*Problem details:*
When you reach the line below that has "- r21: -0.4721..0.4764", start returning lines exactly, and stop after the line that has "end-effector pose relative"; skip the pictures.

*Supplied data:*
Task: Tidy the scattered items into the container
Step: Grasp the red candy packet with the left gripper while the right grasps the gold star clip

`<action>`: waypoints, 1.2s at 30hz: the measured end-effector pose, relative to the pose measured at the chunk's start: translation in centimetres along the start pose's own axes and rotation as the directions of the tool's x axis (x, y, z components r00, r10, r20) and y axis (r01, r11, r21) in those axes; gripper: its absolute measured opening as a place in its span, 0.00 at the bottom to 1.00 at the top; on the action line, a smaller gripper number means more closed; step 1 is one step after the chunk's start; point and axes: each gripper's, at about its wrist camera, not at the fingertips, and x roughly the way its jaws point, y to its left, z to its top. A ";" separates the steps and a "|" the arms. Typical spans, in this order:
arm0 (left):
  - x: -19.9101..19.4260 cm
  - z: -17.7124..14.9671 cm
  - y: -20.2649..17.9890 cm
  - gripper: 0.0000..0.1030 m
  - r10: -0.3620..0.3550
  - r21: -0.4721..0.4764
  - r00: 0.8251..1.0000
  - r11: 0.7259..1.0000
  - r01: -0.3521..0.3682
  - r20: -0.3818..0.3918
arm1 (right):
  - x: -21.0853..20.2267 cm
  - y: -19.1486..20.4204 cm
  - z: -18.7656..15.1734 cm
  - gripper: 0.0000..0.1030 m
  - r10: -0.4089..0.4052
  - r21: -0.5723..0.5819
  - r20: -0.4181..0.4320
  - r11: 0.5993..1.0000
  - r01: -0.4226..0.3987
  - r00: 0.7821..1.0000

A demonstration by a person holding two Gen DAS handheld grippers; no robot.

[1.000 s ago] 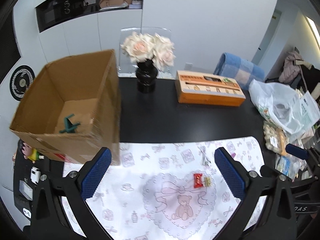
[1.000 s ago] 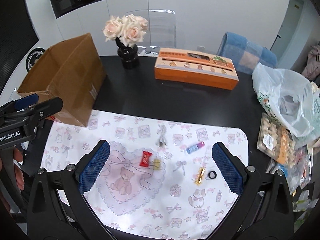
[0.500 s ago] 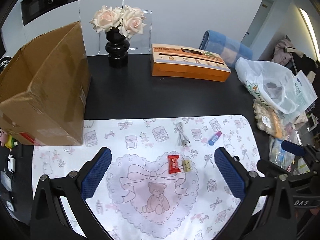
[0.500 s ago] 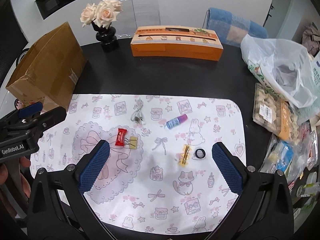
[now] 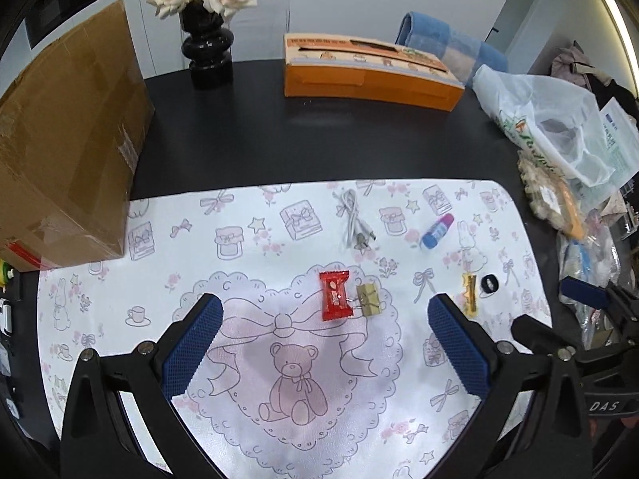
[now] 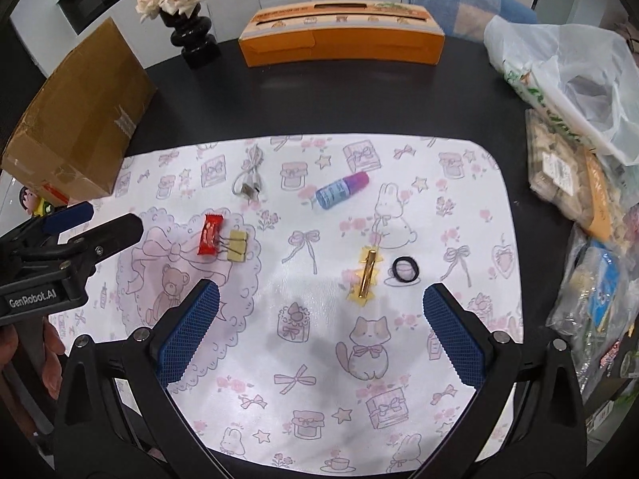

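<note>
Matt brown cardboard box with glossy tape strips, on smooth black tabletop with faint sheen. Printed mat smooth, soft sheen, vinyl-like. Red candy wrapper glossy foil. Binder clip dull gold metal. Gold hair clip polished metal. Hair tie matt black elastic. Vase glossy black. Carrier bag thin crinkled translucent plastic. Gripper pads blue, rough textured rubber; 2 per gripper.

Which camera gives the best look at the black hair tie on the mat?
The right wrist view: the black hair tie lies near centre as a clear open ring. In the left wrist view it sits small toward the right edge, foreshortened.
</note>
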 end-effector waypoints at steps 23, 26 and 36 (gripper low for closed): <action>9.2 -0.2 0.4 0.66 0.015 -0.019 0.991 1.000 -0.018 -0.130 | 5.9 -2.1 0.1 1.00 -0.005 0.007 -0.034 1.000 0.005 0.999; 9.9 0.0 0.2 0.66 0.020 -0.013 0.989 1.000 -0.022 -0.146 | 6.5 -2.3 0.2 1.00 -0.009 0.010 -0.050 1.000 0.009 0.999; 10.4 -0.5 -0.1 0.49 0.087 0.024 0.983 0.996 -0.084 -0.160 | 8.0 -3.3 -0.1 0.87 0.008 0.055 -0.100 0.998 -0.003 0.995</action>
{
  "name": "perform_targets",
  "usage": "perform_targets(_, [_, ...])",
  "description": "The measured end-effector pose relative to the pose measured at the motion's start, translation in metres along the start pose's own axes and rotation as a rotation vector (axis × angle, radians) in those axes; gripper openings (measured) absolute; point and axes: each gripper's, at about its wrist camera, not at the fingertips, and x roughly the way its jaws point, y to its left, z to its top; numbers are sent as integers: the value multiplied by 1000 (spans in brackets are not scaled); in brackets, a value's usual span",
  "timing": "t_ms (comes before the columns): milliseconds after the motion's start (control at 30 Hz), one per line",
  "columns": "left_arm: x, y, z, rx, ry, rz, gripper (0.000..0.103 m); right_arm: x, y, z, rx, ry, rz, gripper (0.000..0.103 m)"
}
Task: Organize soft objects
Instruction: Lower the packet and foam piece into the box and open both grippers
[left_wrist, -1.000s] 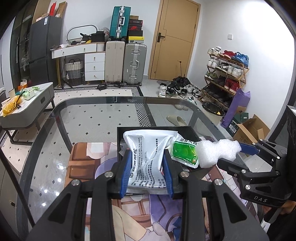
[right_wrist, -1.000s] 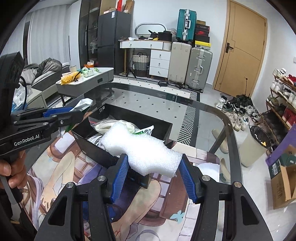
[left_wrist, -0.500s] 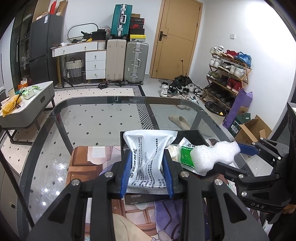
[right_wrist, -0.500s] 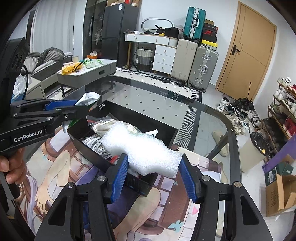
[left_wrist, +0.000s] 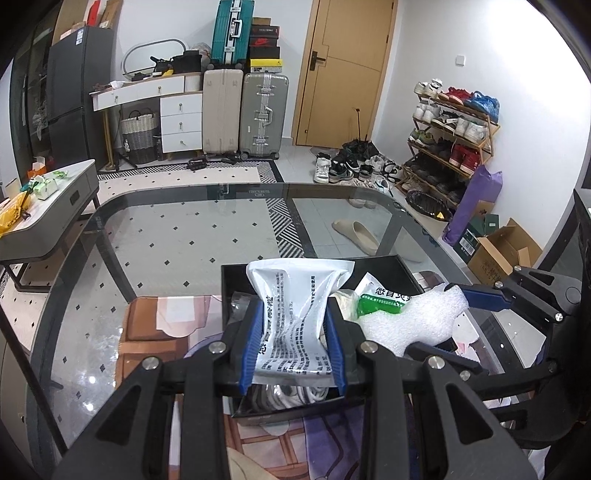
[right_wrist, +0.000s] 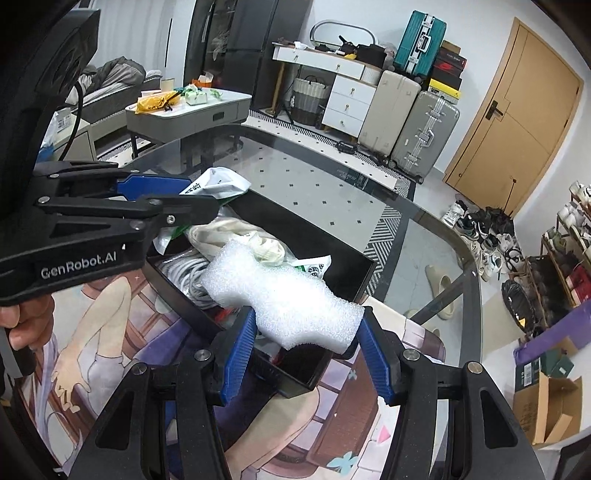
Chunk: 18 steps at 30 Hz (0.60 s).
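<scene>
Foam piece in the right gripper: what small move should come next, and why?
Probably lower it a little and open the jaws. The right gripper is shut on the white foam piece, which hangs over the near end of the black box already holding cable, cloth and packets. The left gripper holds a white pouch alongside.

Both held items now over the black box

The white foam piece (right_wrist: 284, 299) in the right gripper (right_wrist: 308, 354) has moved from the box's near edge to above its contents at frame centre. The printed white pouch (left_wrist: 295, 325) in the left gripper (left_wrist: 293, 350) now covers the black box (left_wrist: 391, 266), and coiled white cable (left_wrist: 291, 395) shows beneath it.
</scene>
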Motion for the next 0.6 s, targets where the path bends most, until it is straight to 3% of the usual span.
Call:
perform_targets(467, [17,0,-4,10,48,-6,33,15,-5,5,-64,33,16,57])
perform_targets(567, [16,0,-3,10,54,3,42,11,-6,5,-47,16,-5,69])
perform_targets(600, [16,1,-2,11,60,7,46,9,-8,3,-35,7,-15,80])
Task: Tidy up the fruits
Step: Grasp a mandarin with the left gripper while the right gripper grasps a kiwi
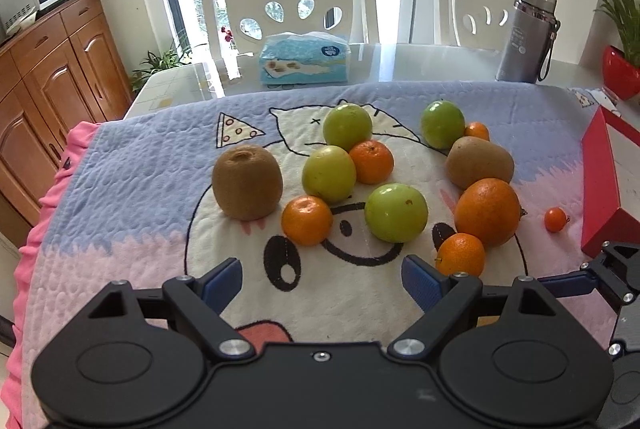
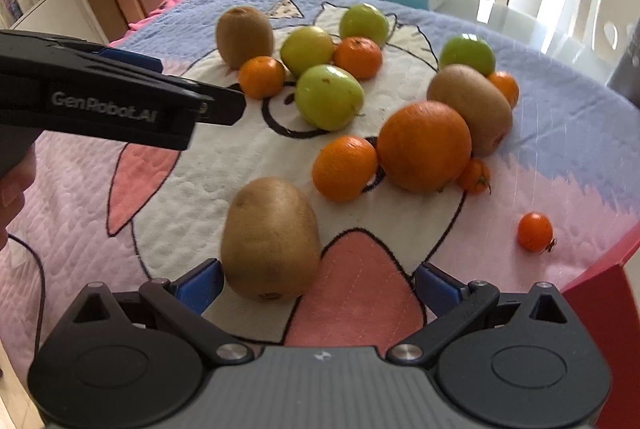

*Worked solution:*
  - r21: -0.4721..0.4764
  - r00: 0.8251..1.0000
  - r11: 0.7259..1.0000
  - r01: -0.3521..0.3682
  - r20: -0.3818..0.3918
arm1 (right):
  - x: -21.0853..20.2267 cm
  - y: -19.1486..20.4204 cm
  - z: -18.7656..15.1734 cm
  - gripper: 0.0000..0.1030 m
  - r10: -0.4089..0.4052
  - r21: -0.5723..0.5819
  - r20: -0.4181..0.4320
  - r11: 0.5993..1.0000
  - r01: -0.4226..0.3987
  - r00: 0.7821..1.0000

A demonstration by a person holding two Gen DAS handheld grippers; no robot.

[1.000 s ago] 
[1.000 s ago] 
[0.500 s ago] 
[0.500 s ago] 
[now] 
[now] 

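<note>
Matt brown cardboard box with glossy tape strips, on smooth black tabletop with faint sheen. Printed mat smooth, soft sheen, vinyl-like. Red candy wrapper glossy foil. Binder clip dull gold metal. Gold hair clip polished metal. Hair tie matt black elastic. Vase glossy black. Carrier bag thin crinkled translucent plastic. Gripper pads blue, rough textured rubber; 2 per gripper.

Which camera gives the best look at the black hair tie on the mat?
The right wrist view: the black hair tie lies near centre as a clear open ring. In the left wrist view it sits small toward the right edge, foreshortened.
</note>
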 end-effector waypoints at steps 23, 26 and 36 (gripper low for closed): <action>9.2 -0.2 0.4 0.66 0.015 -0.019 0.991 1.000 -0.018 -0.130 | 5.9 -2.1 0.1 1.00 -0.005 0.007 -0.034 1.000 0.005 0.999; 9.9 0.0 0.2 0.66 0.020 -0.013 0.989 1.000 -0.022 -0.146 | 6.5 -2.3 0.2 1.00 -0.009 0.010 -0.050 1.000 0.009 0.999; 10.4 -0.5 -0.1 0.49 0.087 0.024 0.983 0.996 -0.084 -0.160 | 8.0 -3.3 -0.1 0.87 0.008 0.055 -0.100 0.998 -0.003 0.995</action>
{
  "name": "perform_targets",
  "usage": "perform_targets(_, [_, ...])",
  "description": "The measured end-effector pose relative to the pose measured at the motion's start, translation in metres along the start pose's own axes and rotation as a rotation vector (axis × angle, radians) in those axes; gripper openings (measured) absolute; point and axes: each gripper's, at about its wrist camera, not at the fingertips, and x roughly the way its jaws point, y to its left, z to its top; numbers are sent as integers: the value multiplied by 1000 (spans in brackets are not scaled); in brackets, a value's usual span",

There's nothing left to add to the output.